We rode up the escalator heading to the ‘Christmas floor,’ I remember holding a doll that had just come in the mail. She was the daughter of Dick Tracy. Well, you know what I mean. An adored doll and a little girl who was standing with her sister headed up moving stairs to Christmas dreams.
Loren and I began our Christmas TV watching with my all time fav — White Christmas. Then as we scrolled through the Christmas menu, Rudolph popped up. How could we resist!? I had been watching this show since I was a child! It was an old friend come to visit. Perhaps it is age. Perhaps it is fear for the future of my grandchildren. Perhaps, just perhaps, I was really seeing it for the first time. It was not just a show for children. It was not just a show about a man in a red suit and a reindeer with a red nose.
This little movie made for entertainment and children’s delight became so much more. It was about a man raising a daughter alone. It was about losing a wife. It was about rising above the circumstances of living and finding hope and acceptance.
In this day we see prejudice still raising its ugly head. Bullying comes in all forms and seems to be handed down from generation to generation. Instead of reaching out to those who believe differently, who look different, who worship differently, who are of different cultures, who are ill or look different, who have different sexual preferences, who are not what we expect, people seem to lean into criticism, pointing fingers, judging. All these people have ‘red noses’ yet are judged by many.
One of those who was different brought light into the world. It came in a manager from a baby who was Jewish, who was dark of skin and hair, who came from humble beginnings, who dared to be different. We never know when a red-nosed reindeer will come into our midst.

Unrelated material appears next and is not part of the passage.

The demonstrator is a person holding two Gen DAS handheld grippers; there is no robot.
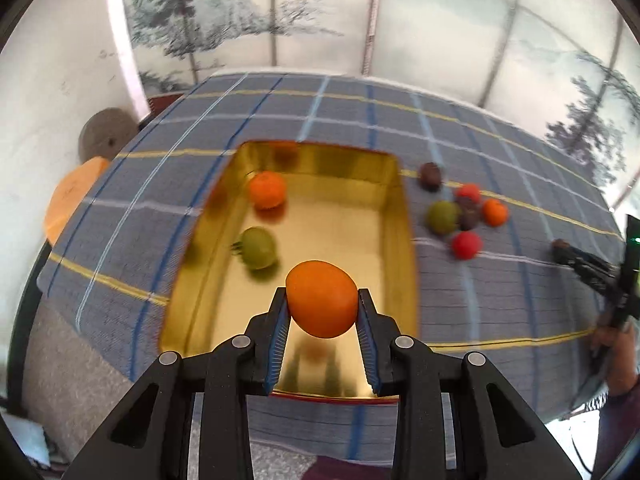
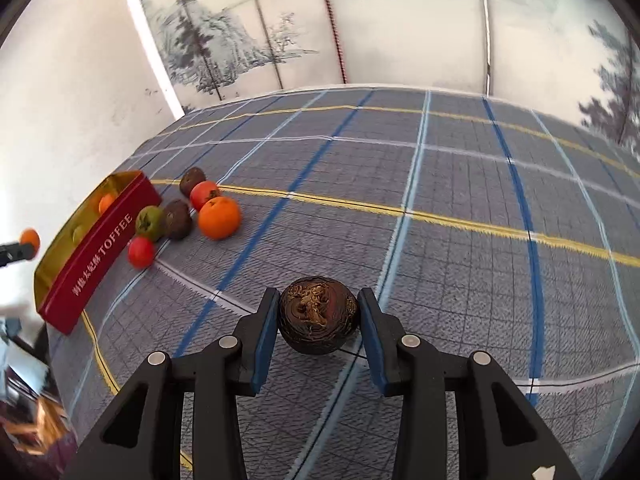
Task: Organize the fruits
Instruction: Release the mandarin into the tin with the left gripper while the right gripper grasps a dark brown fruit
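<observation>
My left gripper [image 1: 322,300] is shut on an orange fruit [image 1: 322,298] and holds it above the near end of a gold-lined tin [image 1: 394,200]. Inside the tin lie an orange fruit [image 1: 267,189] and a green fruit [image 1: 259,248]. My right gripper [image 2: 319,312] is shut on a dark brown fruit [image 2: 318,314] just above the checked cloth. To its left a cluster of fruits lies on the cloth: an orange one [image 2: 219,217], red ones [image 2: 204,195] [image 2: 141,252], a green one [image 2: 150,223] and brown ones [image 2: 177,219]. The tin's red side [image 2: 100,258] reads TOFFEE.
A blue-grey checked tablecloth [image 2: 440,208] covers the table. A painted folding screen [image 2: 320,20] stands behind it. A round grey stone [image 1: 106,134] and an orange disc [image 1: 70,196] sit beyond the table's left edge. The right gripper shows in the left wrist view [image 1: 560,246].
</observation>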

As we stepped off the escalator, we were greeted by a big reindeer, nodding and bearing a lovely red, glowing nose. I was just a tot but already loved that reindeer. I am now an old tot and love him still. Even now, the movie is the No. 1 most watched Christmas movie. It still brings home the message of what love truly means. Remember, there is so much more if we look for it. May your holidays be filled with love, laughter and new beginnings. I send you my love.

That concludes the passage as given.